(Records contained in a dataset)
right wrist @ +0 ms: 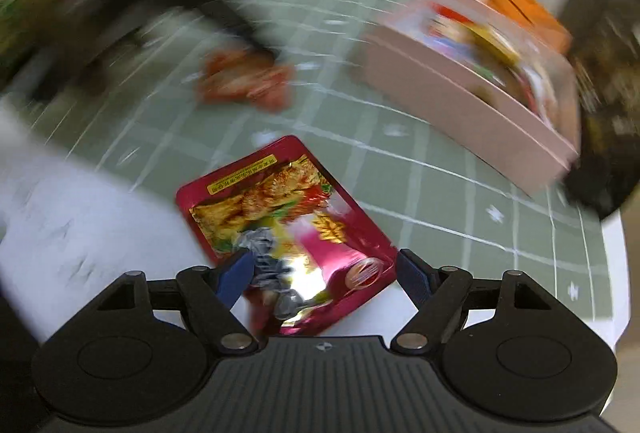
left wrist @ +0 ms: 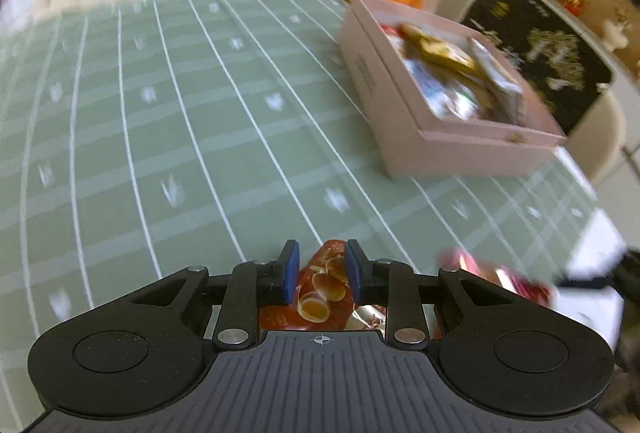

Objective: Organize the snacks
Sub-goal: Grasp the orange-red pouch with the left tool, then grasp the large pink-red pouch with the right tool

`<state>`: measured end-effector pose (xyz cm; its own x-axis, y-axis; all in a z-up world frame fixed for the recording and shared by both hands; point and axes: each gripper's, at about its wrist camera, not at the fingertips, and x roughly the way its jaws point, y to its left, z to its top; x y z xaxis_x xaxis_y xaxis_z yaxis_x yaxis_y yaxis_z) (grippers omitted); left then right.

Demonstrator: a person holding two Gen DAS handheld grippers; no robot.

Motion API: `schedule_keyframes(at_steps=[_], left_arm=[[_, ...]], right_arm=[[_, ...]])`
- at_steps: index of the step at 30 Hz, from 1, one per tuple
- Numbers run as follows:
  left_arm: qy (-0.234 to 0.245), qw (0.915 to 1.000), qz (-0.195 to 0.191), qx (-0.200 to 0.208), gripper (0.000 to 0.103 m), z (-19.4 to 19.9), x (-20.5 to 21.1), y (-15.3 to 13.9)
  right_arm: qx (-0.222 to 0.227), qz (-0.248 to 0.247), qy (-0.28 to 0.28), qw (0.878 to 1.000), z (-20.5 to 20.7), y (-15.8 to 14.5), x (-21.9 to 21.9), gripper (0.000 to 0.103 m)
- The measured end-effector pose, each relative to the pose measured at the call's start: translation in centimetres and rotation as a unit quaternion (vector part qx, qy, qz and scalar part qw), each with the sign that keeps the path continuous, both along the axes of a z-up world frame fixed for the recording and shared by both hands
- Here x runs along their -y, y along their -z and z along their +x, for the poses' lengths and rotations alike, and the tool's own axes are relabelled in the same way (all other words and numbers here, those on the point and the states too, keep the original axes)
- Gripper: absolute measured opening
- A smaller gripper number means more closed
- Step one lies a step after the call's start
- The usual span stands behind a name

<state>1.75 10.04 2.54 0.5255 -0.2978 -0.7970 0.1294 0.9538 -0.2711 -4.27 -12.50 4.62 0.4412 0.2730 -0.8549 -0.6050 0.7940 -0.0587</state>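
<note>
Snacks already crowd your pink box (left wrist: 404, 113); left gripper (left wrist: 322, 269) clamps a red packet (left wrist: 320, 297), right gripper (right wrist: 324, 273) gapes over a blur-edged magenta packet (right wrist: 280, 217).

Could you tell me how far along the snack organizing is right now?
Partly done: the pink box already holds several packets. In hand: the left tongs grip an orange-red packet. Left: the magenta packet lies between the open right tongs, not yet gripped.
</note>
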Motion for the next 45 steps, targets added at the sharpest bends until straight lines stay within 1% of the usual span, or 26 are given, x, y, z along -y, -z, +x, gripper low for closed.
schedule_keyframes(at_steps=[1, 3, 4, 6, 9, 10, 11, 13, 14, 15, 17, 18, 25, 30, 31, 32, 34, 35, 37, 38, 40, 41, 42, 43, 44, 45], left_arm=[[-0.003, 0.9998, -0.019, -0.01, 0.03, -0.7, -0.3, 0.1], [-0.014, 0.9993, -0.033, -0.013, 0.03, -1.8, -0.8, -0.2], [-0.018, 0.9994, -0.027, -0.007, 0.03, -2.3, -0.9, -0.5], [-0.019, 0.9998, -0.005, 0.005, 0.03, -3.4, -0.9, -1.4], [0.003, 0.9999, 0.013, 0.007, 0.03, -4.4, 0.0, -2.6], [0.012, 0.9995, 0.029, 0.003, 0.03, -4.4, 0.6, -2.7], [0.022, 0.9983, 0.054, 0.002, 0.03, -4.6, 1.5, -2.7], [0.043, 0.994, 0.1, 0.001, 0.03, -4.6, 3.1, -2.2], [0.052, 0.9919, 0.116, -0.001, 0.031, -4.7, 3.7, -1.8], [0.058, 0.9902, 0.127, -0.001, 0.034, -4.8, 4.2, -1.5], [0.07, 0.987, 0.144, 0.008, 0.034, -4.8, 5.1, -1.5], [0.074, 0.9861, 0.149, 0.007, 0.036, -4.7, 5.4, -1.4], [0.09, 0.9846, 0.15, 0.005, 0.037, -4.2, 6.3, -1.4], [0.106, 0.9843, 0.141, 0.008, 0.037, -4.4, 6.3, -1.6], [0.109, 0.9835, 0.144, 0.012, 0.039, -4.5, 6.2, -1.6], [0.108, 0.9812, 0.158, 0.023, 0.039, -4.8, 6.1, -1.7], [0.109, 0.9758, 0.185, 0.042, 0.037, -5.4, 6.0, -1.8], [0.119, 0.9759, 0.178, 0.041, 0.037, -5.6, 5.9, -1.9], [0.146, 0.9776, 0.15, 0.026, 0.038, -5.7, 6.0, -1.9], [0.16, 0.9759, 0.147, 0.022, 0.041, -5.7, 6.4, -1.8], [0.187, 0.967, 0.17, 0.032, 0.046, -6.1, 7.6, -1.5], [0.199, 0.9624, 0.182, 0.034, 0.055, -6.2, 8.2, -1.3], [0.205, 0.9605, 0.185, 0.034, 0.064, -6.2, 8.6, -1.2], [0.211, 0.9599, 0.182, 0.032, 0.068, -6.2, 8.8, -1.1], [0.213, 0.9608, 0.175, 0.028, 0.076, -6.1, 9.0, -1.0], [0.21, 0.9624, 0.169, 0.028, 0.076, -6.0, 9.0, -1.1]], right_arm=[[-0.004, 0.014, 0.031, 0.999, 1.0, 0.0, 0.7, 0.078], [-0.002, 0.024, 0.077, 0.997, 2.6, 0.0, 1.7, 0.078], [0.001, 0.026, 0.096, 0.995, 3.1, -0.1, 2.2, 0.078], [0.005, 0.028, 0.114, 0.993, 3.5, -0.2, 3.1, 0.078], [0.003, 0.04, 0.108, 0.993, 3.1, -0.4, 3.8, 0.078], [0.0, 0.045, 0.101, 0.994, 2.8, -0.4, 3.9, 0.078], [-0.003, 0.048, 0.093, 0.994, 2.6, -0.3, 3.9, 0.078], [-0.009, 0.051, 0.087, 0.995, 2.5, 0.1, 3.7, 0.078], [-0.015, 0.051, 0.088, 0.995, 2.6, 0.4, 3.7, 0.078], [-0.022, 0.051, 0.091, 0.994, 2.7, 0.7, 3.6, 0.078], [-0.035, 0.048, 0.101, 0.993, 2.8, 1.4, 3.4, 0.078], [-0.029, 0.049, 0.102, 0.993, 2.8, 1.6, 3.5, 0.078], [-0.008, 0.039, 0.096, 0.995, 1.9, 2.0, 3.2, 0.079], [0.005, 0.048, 0.101, 0.994, 1.7, 2.2, 3.5, 0.082], [0.007, 0.049, 0.103, 0.993, 1.6, 2.2, 3.5, 0.082], [0.01, 0.048, 0.105, 0.993, 1.6, 2.3, 3.5, 0.083], [0.011, 0.049, 0.108, 0.993, 1.5, 2.3, 3.5, 0.084], [0.011, 0.05, 0.108, 0.993, 1.5, 2.3, 3.5, 0.084], [0.013, 0.051, 0.109, 0.993, 1.4, 2.3, 3.6, 0.084], [0.014, 0.052, 0.109, 0.993, 1.4, 2.4, 3.6, 0.085], [0.016, 0.052, 0.111, 0.992, 1.4, 2.5, 3.7, 0.087], [0.017, 0.051, 0.112, 0.992, 1.5, 2.5, 3.7, 0.088], [0.016, 0.051, 0.113, 0.992, 1.5, 2.6, 3.7, 0.089], [0.016, 0.051, 0.114, 0.992, 1.5, 2.6, 3.7, 0.09], [0.016, 0.051, 0.114, 0.992, 1.5, 2.6, 3.8, 0.091], [0.016, 0.051, 0.114, 0.992, 1.6, 2.6, 3.8, 0.091]])
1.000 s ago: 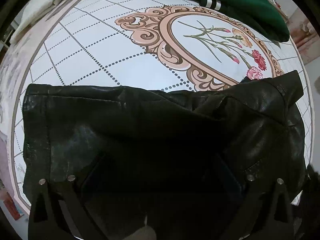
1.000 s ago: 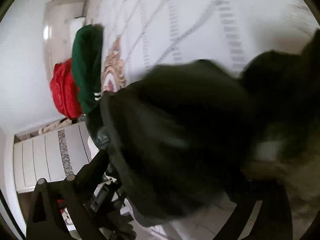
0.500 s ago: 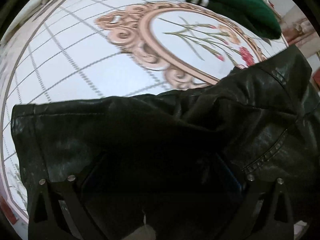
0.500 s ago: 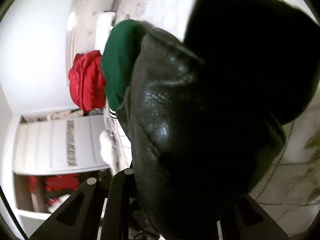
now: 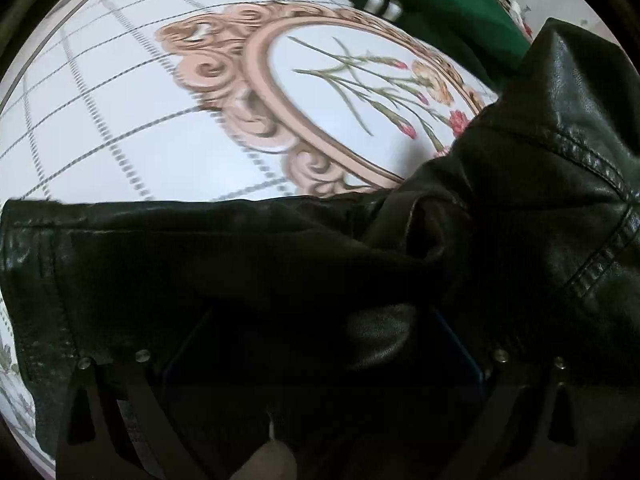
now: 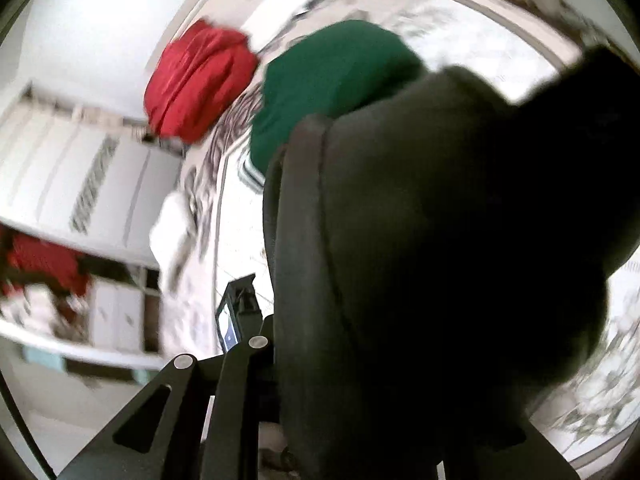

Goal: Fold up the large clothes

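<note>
I hold one black leather jacket (image 5: 280, 272) between my two claws. My left claw (image 5: 320, 380) is buried under its folds, so I cannot tell how wide it stands. My right claw (image 6: 340, 380) has just been closing, and its jaws now pinch a thick fold of that jacket (image 6: 440, 240), which fills most of the right view. Since a second ago the jacket's right side has risen off the bed and bunched toward the left one. Beyond lies one green garment (image 5: 420, 0) with striped cuffs, then one red bundle (image 6: 200, 84). The floral bedspread (image 5: 140, 128) lies beneath; white cabinets (image 6: 80, 168) stand by the wall.
</note>
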`<state>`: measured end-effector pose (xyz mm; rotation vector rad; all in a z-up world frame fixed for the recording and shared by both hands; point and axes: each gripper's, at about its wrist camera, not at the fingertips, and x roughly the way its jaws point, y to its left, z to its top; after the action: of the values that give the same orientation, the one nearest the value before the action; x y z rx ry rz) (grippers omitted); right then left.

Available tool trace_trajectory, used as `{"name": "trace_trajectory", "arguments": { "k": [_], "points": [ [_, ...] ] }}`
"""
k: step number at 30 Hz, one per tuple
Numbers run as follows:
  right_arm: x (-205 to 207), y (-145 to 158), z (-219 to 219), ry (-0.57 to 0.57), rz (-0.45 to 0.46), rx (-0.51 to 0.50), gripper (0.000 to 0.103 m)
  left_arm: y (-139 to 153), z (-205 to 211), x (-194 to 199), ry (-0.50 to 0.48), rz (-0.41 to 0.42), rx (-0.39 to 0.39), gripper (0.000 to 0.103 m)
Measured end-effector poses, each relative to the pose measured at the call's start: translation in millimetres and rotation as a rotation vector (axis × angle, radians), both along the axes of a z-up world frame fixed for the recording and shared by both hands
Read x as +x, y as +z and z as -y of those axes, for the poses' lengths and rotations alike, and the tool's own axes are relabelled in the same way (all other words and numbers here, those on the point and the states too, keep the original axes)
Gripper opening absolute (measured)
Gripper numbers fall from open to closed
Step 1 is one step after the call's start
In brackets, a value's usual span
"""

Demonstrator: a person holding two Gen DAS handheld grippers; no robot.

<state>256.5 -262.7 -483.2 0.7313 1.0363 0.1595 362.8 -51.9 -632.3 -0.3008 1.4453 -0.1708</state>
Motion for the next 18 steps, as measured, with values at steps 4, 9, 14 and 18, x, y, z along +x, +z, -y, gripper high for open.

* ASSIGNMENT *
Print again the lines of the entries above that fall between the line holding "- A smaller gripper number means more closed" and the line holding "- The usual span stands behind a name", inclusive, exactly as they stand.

* ANSWER TO THE EXERCISE *
- A smaller gripper number means more closed
- Step one lies a step after the call's start
- The usual span stands behind a name

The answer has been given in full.